Well, OK. I guess you can argue the "infantilisation" of society from the
narrowest possible definition so that it represents just one particular modern
fad. I guess that means you get to believe society is newly infantile up until
the novelty of realistic superhero movies wears off?

My mistake, anyway. I thought there was a debate over "this fad means society
is more infantile than it used to be", not, "superhero movies specifically
mean that society is now infantile". The first argument is common but wrong
and easily rebutted, the second one wouldn't've been worth the time.

------
kwhitefoot
Sci-fi seems to mean 'anything that looks vaguely technical in a story'.

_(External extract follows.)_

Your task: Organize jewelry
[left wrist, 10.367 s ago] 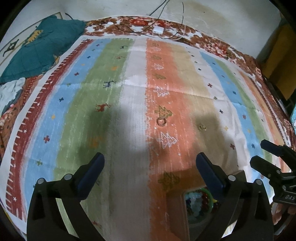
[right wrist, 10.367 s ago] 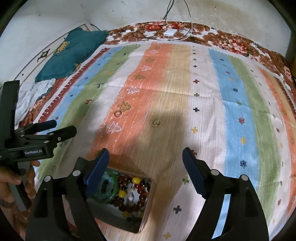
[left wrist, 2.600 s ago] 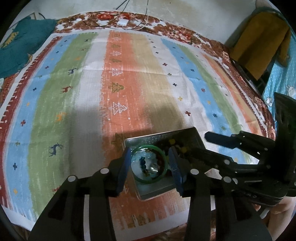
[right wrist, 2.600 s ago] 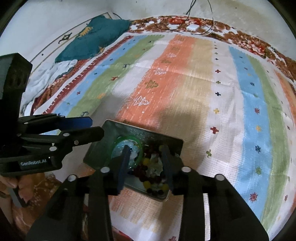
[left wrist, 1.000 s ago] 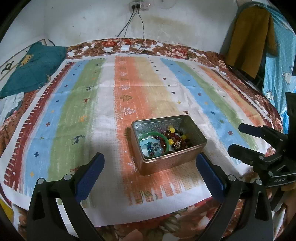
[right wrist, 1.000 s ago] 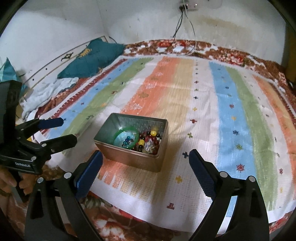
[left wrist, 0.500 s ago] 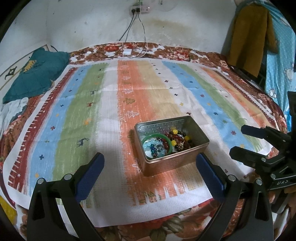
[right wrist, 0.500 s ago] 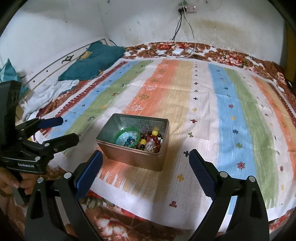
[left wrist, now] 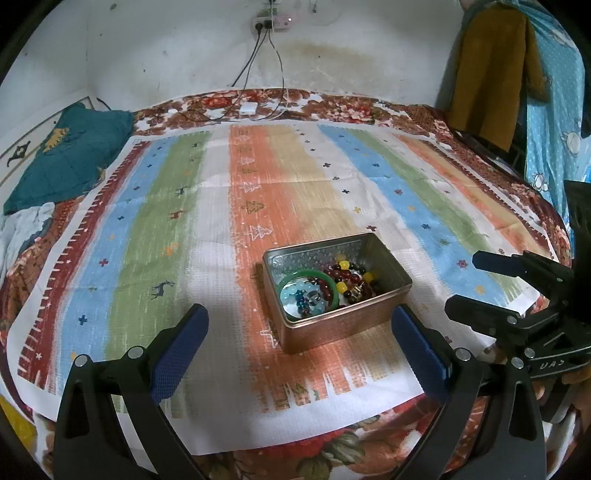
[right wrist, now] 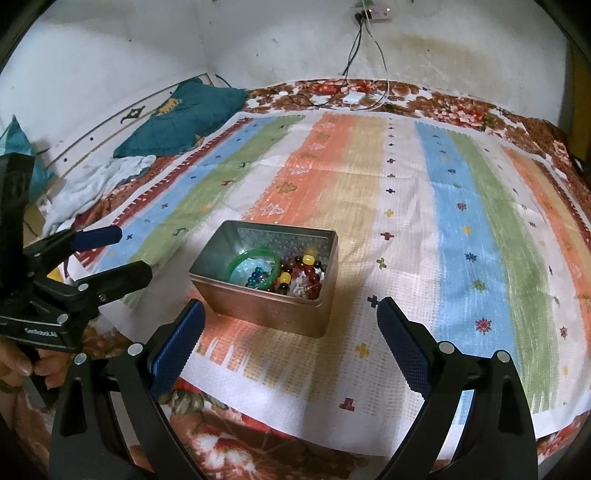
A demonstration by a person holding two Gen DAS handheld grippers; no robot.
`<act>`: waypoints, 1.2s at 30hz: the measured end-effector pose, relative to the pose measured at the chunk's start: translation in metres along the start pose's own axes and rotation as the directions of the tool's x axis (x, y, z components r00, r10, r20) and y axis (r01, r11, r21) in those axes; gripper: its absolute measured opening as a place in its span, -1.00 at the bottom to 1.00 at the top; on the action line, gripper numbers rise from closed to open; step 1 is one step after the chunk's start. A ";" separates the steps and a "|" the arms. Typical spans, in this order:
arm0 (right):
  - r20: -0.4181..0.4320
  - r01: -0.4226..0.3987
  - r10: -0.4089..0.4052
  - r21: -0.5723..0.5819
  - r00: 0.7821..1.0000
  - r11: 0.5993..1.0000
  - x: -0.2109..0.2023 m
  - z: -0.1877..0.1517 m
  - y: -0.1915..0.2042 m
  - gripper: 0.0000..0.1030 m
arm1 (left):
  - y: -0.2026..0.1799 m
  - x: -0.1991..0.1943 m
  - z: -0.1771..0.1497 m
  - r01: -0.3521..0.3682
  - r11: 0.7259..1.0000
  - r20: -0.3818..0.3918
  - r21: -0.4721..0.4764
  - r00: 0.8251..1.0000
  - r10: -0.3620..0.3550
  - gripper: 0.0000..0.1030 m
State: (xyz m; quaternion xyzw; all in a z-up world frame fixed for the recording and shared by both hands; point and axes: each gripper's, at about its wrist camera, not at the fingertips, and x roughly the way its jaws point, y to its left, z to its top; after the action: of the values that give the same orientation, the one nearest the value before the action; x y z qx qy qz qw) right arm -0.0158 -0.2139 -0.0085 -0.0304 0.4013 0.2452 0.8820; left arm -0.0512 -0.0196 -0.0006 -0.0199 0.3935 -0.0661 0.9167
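A metal tin (left wrist: pixel 341 325) stands on the striped cloth (left wrist: pixel 147 236) near its front edge; it also shows in the right wrist view (right wrist: pixel 266 314). Inside lie a green bangle (left wrist: pixel 295 278), blue beads (left wrist: pixel 301 297) and red and yellow bead bracelets (left wrist: pixel 351 277). The bangle (right wrist: pixel 238 260) and the beads (right wrist: pixel 303 275) show in the right wrist view too. My left gripper (left wrist: pixel 299 332) is open and empty, held back from the tin. My right gripper (right wrist: pixel 290 325) is open and empty, also back from the tin. Each gripper shows in the other's view, the right one (left wrist: pixel 480 284) and the left one (right wrist: pixel 118 254).
A teal pillow (left wrist: pixel 62 162) and white clothes (right wrist: pixel 96 184) lie at the left of the bed. A white charger with cables (left wrist: pixel 248 109) lies at the far edge under a wall socket (left wrist: pixel 271 24). Yellow and blue fabrics (left wrist: pixel 491 70) hang at the right.
Both grippers, shut down in the tin 2.6 s ago, have opened and drawn back and up from it. The loose ring seen on the cloth 10.4 s ago is gone from the cloth.
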 end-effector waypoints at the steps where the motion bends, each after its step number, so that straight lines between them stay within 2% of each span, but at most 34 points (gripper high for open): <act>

SF, especially, hard SF, has always tackled grown up questions.

Here are a few I have recently re-read:

The Dispossessed by Ursula K. Le Guin, Saturn's Children by Charles Stross,
Engines Of Light by Ken McLeod, 2001 by Arthur C. Clarke, Robots of Dawn, etc.
by Isaac Asimov.

------
rwallace
I agree that society is becoming infantilized and this is a huge problem, but
I'm going to call a complete miss on the attempt to identify the cause. For
one thing, most adults are not fans of science fiction to any significant
degree, which means it can't be a significant factor.

------
CatsoCatsoCatso
The most extreme instance of this being the adults who watch (and take rather
seriously) My Little Pony? Something I've always found unsettling.

------
chrismcb
I think someone completely missed the point of Avengers 2. He claims that
science fiction takes our focus away from real world issues (lets completely
ignore for the moment, that is the sole point of entertainment) But science
fiction in general typically tackles real world problems set in a different
place or time. Avengers tackled issues such as AIs and robots taking over
(While not an immediate issue, it is more important today than a few years
ago) Or giving up our freedom for security (basically locking humanity up in a
cage to protect them) Or the fact that someone who has altruistic intentions
could still harm someone. Science Fiction tends to tackle more "real world"
issues than many other forms of entertainment does.

------
javajosh
To be honest I'm glad to hear any celebrity come out in support of
sophistication in entertainment or anything else. Of course, the irony is that
it is the public dependance on celebrity judgement that infantilizes society.
Precious few philosophers, writers, and thinkers every make any sort of impact
at all on the mainstream, and the ones that do _always_ have a celebrity to
thank for the exposure (and her name is usually "Oprah").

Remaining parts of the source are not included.